Les bourses mondiales ont repris de la vigueur cet été et les tensions sur les taux se sont atténuées. Est-ce que les investisseurs sont dans le déni ?
Les marchés financiers réagissent comme si l’inflation allait rapidement disparaître. Le niveau des swaps d’inflation montre qu’à horizon 2 ans, ils anticipent une hausse des prix à la consommation à 2,5 % aux Etats-Unis et à 2 % en zone euro. Ce scénario est défendable pour les Etats-Unis, même si dans deux ans, on sera encore probablement au-dessus de 2,5 %. Le durcissement de la politique de la Fed est réel et surtout il s’accompagne d’une politique budgétaire véritablement restrictive. Le déficit budgétaire est passé de 12 % du PIB en 2021 à moins de 4 % cette année. Le pouvoir d’achat des ménages baisse de 5 % sur un an. En plus, le dollar est fort. Il y a de la désinflation importée par le taux de change.
Et pour l’Europe ?
Dans le cas de l’Europe, les anticipations de marché ne me semblent pas du tout pertinentes. Les investisseurs se leurrent avec un scénario « Père Noël » où l’inflation va disparaître toute seule sans que la BCE s’en occupe. Or l’ action de la BCE est tout sauf décisive. Si les taux directeurs atteignent 1,5 % en fin d’année, la politique monétaire européenne restera expansionniste. Tous les Etats de la zone euro soutenant le pouvoir d’achat par des transferts publics de toute nature, la politique budgétaire est aussi expansionniste. Le déficit public de la zone euro ne sera pas plus bas cette année que l’année dernière [5,1 % du PIB, ndlr]. En outre, l’euro est faible et les prix des produits importés augmentent de 30 % sur un an dans la zone. Enfin, les salaires progressent à un rythme de 4,5 % annuel et ils devraient encore accélérer. Sans parler de la disparition des gains de productivité depuis début 2020. Toutes les hausses de salaires passent en coûts salariaux.

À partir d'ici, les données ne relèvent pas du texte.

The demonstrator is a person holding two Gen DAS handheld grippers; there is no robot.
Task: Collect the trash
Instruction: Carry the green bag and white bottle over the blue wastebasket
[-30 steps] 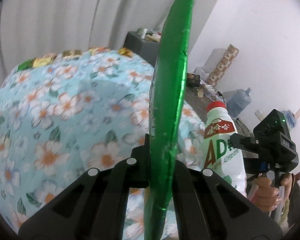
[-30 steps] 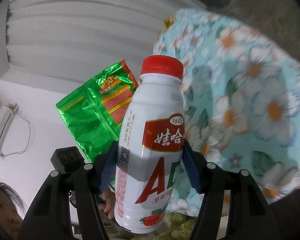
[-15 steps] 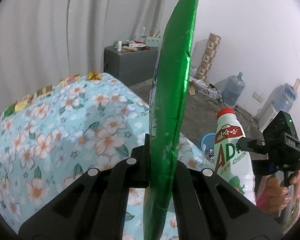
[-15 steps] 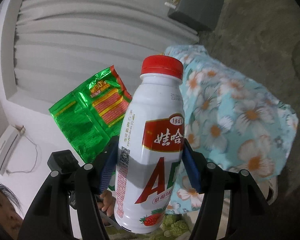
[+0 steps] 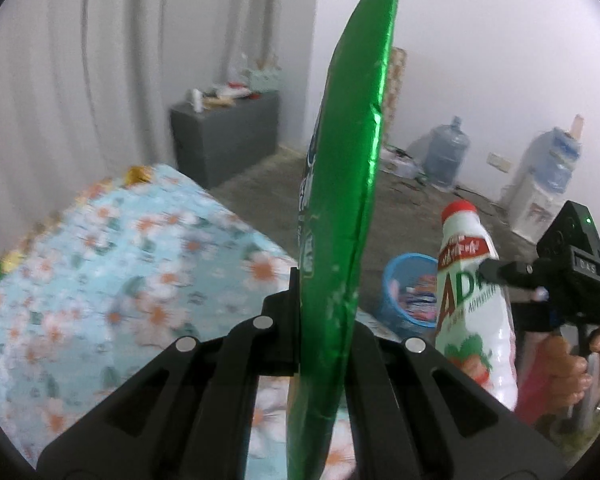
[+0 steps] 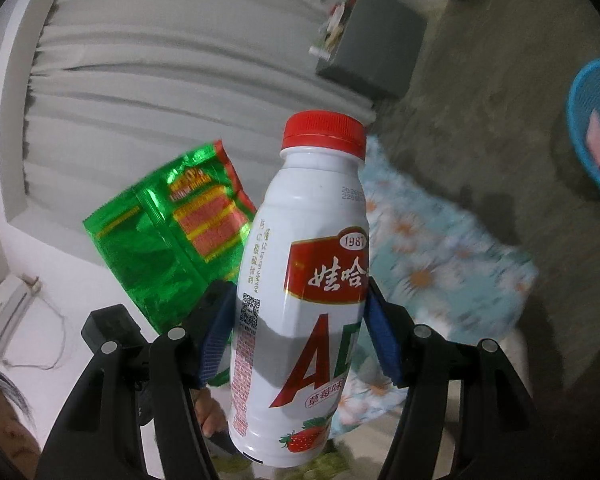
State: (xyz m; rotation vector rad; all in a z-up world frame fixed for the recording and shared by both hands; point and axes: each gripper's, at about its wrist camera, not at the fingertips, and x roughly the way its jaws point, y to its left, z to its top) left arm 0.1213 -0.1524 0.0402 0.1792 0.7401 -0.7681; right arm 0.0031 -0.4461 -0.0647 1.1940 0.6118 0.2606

Qu’implique une telle absence de coordination des politiques monétaire et budgétaire ?
Cette situation rappelle les années 80, après les premiers chocs pétroliers, lorsque la politique budgétaire soutenait le pouvoir d’achat et la politique monétaire essayait de freiner l’inflation. dans ce genre de configuration on n’arrive à juguler l’inflation qu’au prix de déficits considérables et de taux très élevés.
Qu’est ce qui explique cette myopie des marchés sur l’Europe ?
A mon avis, les investisseurs font, à tort, un parallèle avec les Etats-Unis. Très peu d’intervenants de marché prennent en compte la politique budgétaire. Il y a aussi une mauvaise analyse de la récession. D’abord il n’est pas sûr qu’elle survienne en Europe, compte tenu du soutien des Etats. Ensuite, les marchés l’associent à la désinflation. Mais étant liée à la hausse des matières premières, ce serait une récession inflationniste.
Comment les marchés peuvent-ils s’ajuster ?
Il y a deux possibilités. Soit les marchés vont estimer qu’avec une BCE réticente à durcir sa politique monétaire, l’inflation sera durablement plus élevée. Soit ils vont corriger les anticipations de hausse des taux de la BCE. Dans la mesure où l’inflation européenne va passer au-dessus de 9 % en fin d’année, il paraît aberrant que les taux directeurs plafonnent à 1,5 %.
L’inflation sous-jacente est moins importante que cela…
Selon mes calculs, l’inflation endogène de la zone euro se situe tout de même autour de 4,5 % pour 2023. Ce qui correspond à la hausse des salaires en l’absence de gains de productivité. Elle pourrait accélérer car les salariés voudront regagner du pouvoir d’achat et car les entreprises ont de plus en plus de difficultés pour embaucher.
Les pays développés sont-ils en train de passer à un régime économique plus inflationniste ?
Toute la question est de savoir si l’inflation que l’on observe aujourd’hui peut devenir structurelle. Les marchés n’y croient pas mais un certain nombre d’économistes estiment que les pays de l’OCDE sont passés d’un régime d’inflation faible à un régime d’inflation assez forte. En cause : le vieillissement démographique. Un retraité est un consommateur qui ne produit pas, d’où un excès de demande de biens et services dans l’économie. Ensuite, avec les tensions géopolitiques, les pays de l’OCDE ont des volontés d’indépendance stratégique, ce qui pourrait entraîner des relocalisations, par exemple pour les productions de semi-conducteurs. Enfin, la transition énergétique fera monter le prix relatif de l’énergie, car l’intermittence de la production des énergies renouvelables oblige à stocker davantage. S’ajoute le coût d’investissements peu rentables financièrement dans la décarbonation ou la rénovation thermique des bâtiments.